● Work item: Write out each line of the records that has "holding" in it.

● Data excerpts:
◇ ◇ ◇ ◇ ◇

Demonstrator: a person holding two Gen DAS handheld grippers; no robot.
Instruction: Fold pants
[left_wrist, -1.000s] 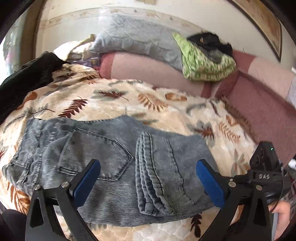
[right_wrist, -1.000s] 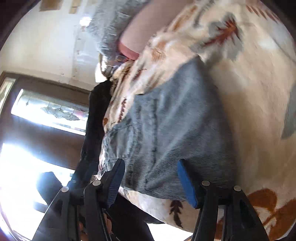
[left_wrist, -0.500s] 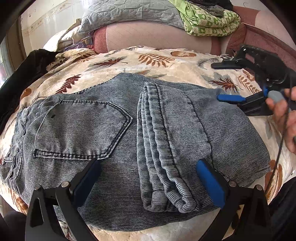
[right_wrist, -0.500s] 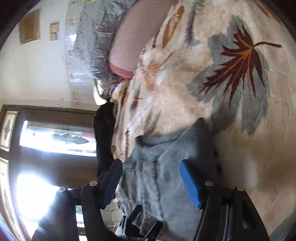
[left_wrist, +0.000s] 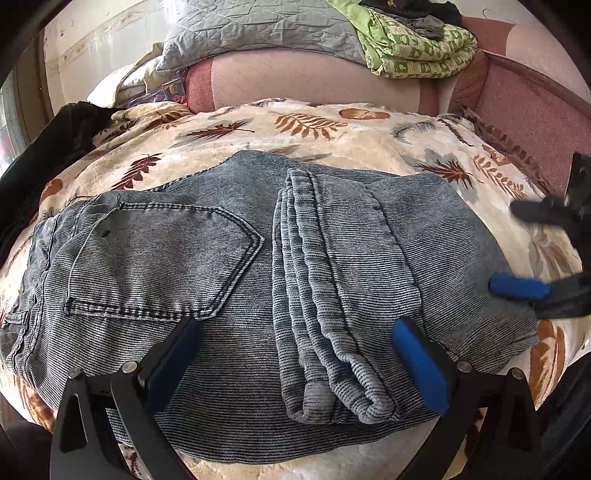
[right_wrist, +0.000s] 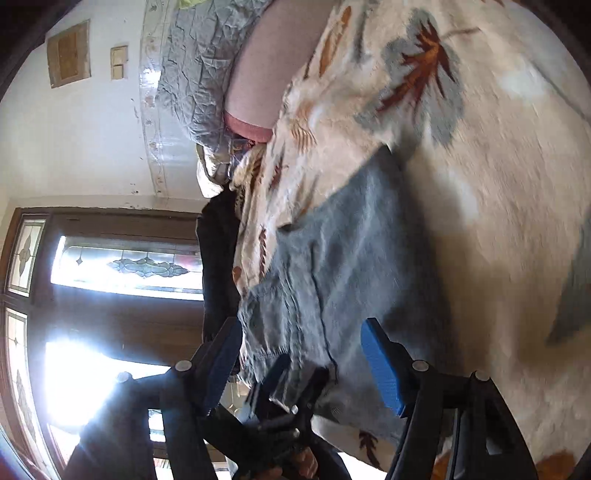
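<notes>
Grey-blue corduroy pants (left_wrist: 236, 273) lie folded on a leaf-print blanket (left_wrist: 332, 125), back pocket at the left, leg hems (left_wrist: 332, 402) folded over the middle. My left gripper (left_wrist: 295, 358) is open and empty, just above the pants' near edge. My right gripper (left_wrist: 532, 251) shows at the right edge of the left wrist view, open, at the pants' right fold. In the right wrist view the right gripper (right_wrist: 303, 365) is open over the pants (right_wrist: 351, 266), rolled sideways, with the left gripper (right_wrist: 280, 387) below it.
A pink bolster (left_wrist: 314, 77), a grey quilt (left_wrist: 258, 26) and a green folded blanket (left_wrist: 417, 48) lie at the back. A black garment (left_wrist: 40, 155) lies at the left. A window and dark wooden frame (right_wrist: 110, 266) show in the right wrist view.
The left gripper has moved closer and lower over the pants. The right gripper has swung down to the pants' right fold, still open.
</notes>
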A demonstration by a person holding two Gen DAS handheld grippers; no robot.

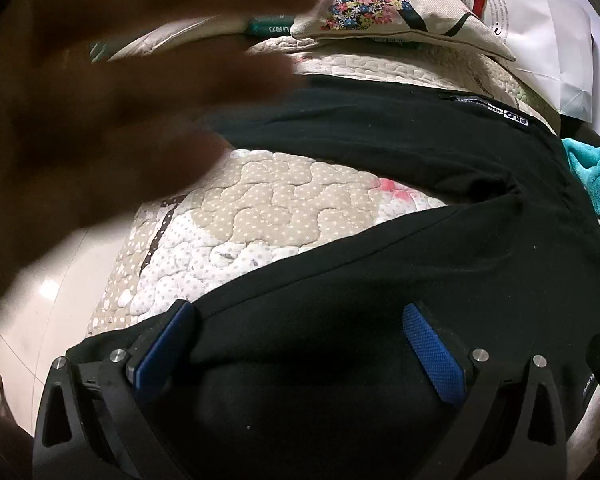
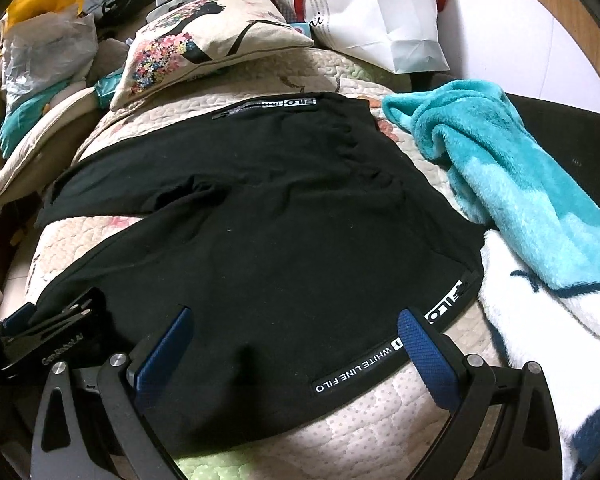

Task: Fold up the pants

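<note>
In the left wrist view, my left tool (image 1: 298, 340) is open, and its 2 blue pads stand wide apart over the black pants (image 1: 400, 264). Nothing is between the pads except the fabric lying under them. The pants are spread on the quilted bed cover (image 1: 268, 208), with the 2 legs going to the left and a gap of quilt between them. A blurred hand (image 1: 112, 92) covers the upper left part of this view, very close to the camera. Behind the pants I see a flowered cushion (image 1: 380, 4) and a white paper bag (image 1: 548, 32). A teal blanket (image 1: 596, 184) is at the right edge.

In the right wrist view, my right tool (image 2: 296, 344) is also open, pads far apart. Its right pad is just beside the white lettered stripe (image 2: 364, 368) on the near edge of the pants (image 2: 260, 208). The left tool (image 2: 52, 328) shows at the lower left, over the near leg. The teal blanket (image 2: 500, 168) lies on the right and touches the waist side of the pants. The flowered cushion (image 2: 204, 36) and the white paper bag (image 2: 380, 8) are behind, and a plastic bag (image 2: 48, 32) is at the upper left.
</note>
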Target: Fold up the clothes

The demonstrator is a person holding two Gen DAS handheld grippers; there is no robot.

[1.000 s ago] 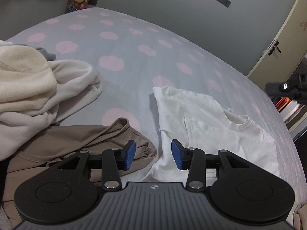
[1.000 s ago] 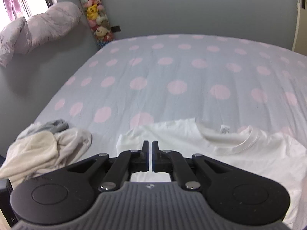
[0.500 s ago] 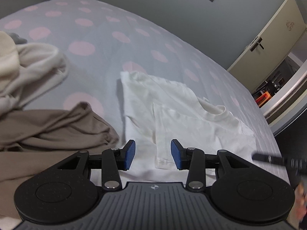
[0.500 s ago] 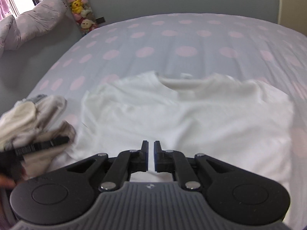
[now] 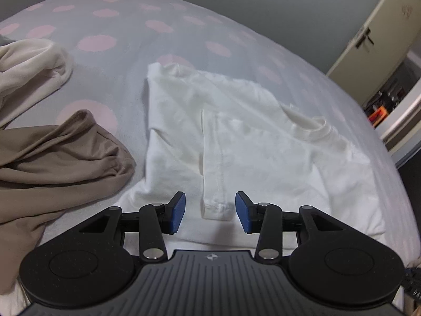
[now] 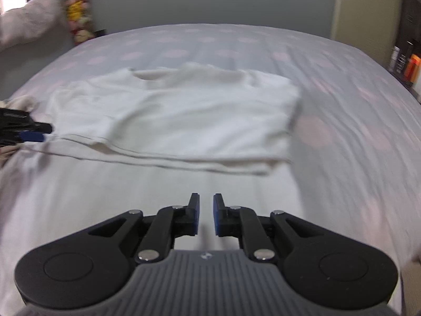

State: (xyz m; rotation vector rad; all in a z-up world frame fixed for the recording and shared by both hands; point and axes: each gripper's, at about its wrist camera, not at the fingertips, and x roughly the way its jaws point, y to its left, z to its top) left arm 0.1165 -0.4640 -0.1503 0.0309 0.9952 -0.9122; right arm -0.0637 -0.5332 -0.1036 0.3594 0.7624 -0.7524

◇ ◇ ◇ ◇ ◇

● Worked solution:
Demonstrator: a person holding two Gen DAS handheld grippers; no robot.
A demonstration by a person holding two Gen DAS handheld grippers; no robot.
The demonstrator is a person holding two Gen DAS handheld grippers; there is no robot.

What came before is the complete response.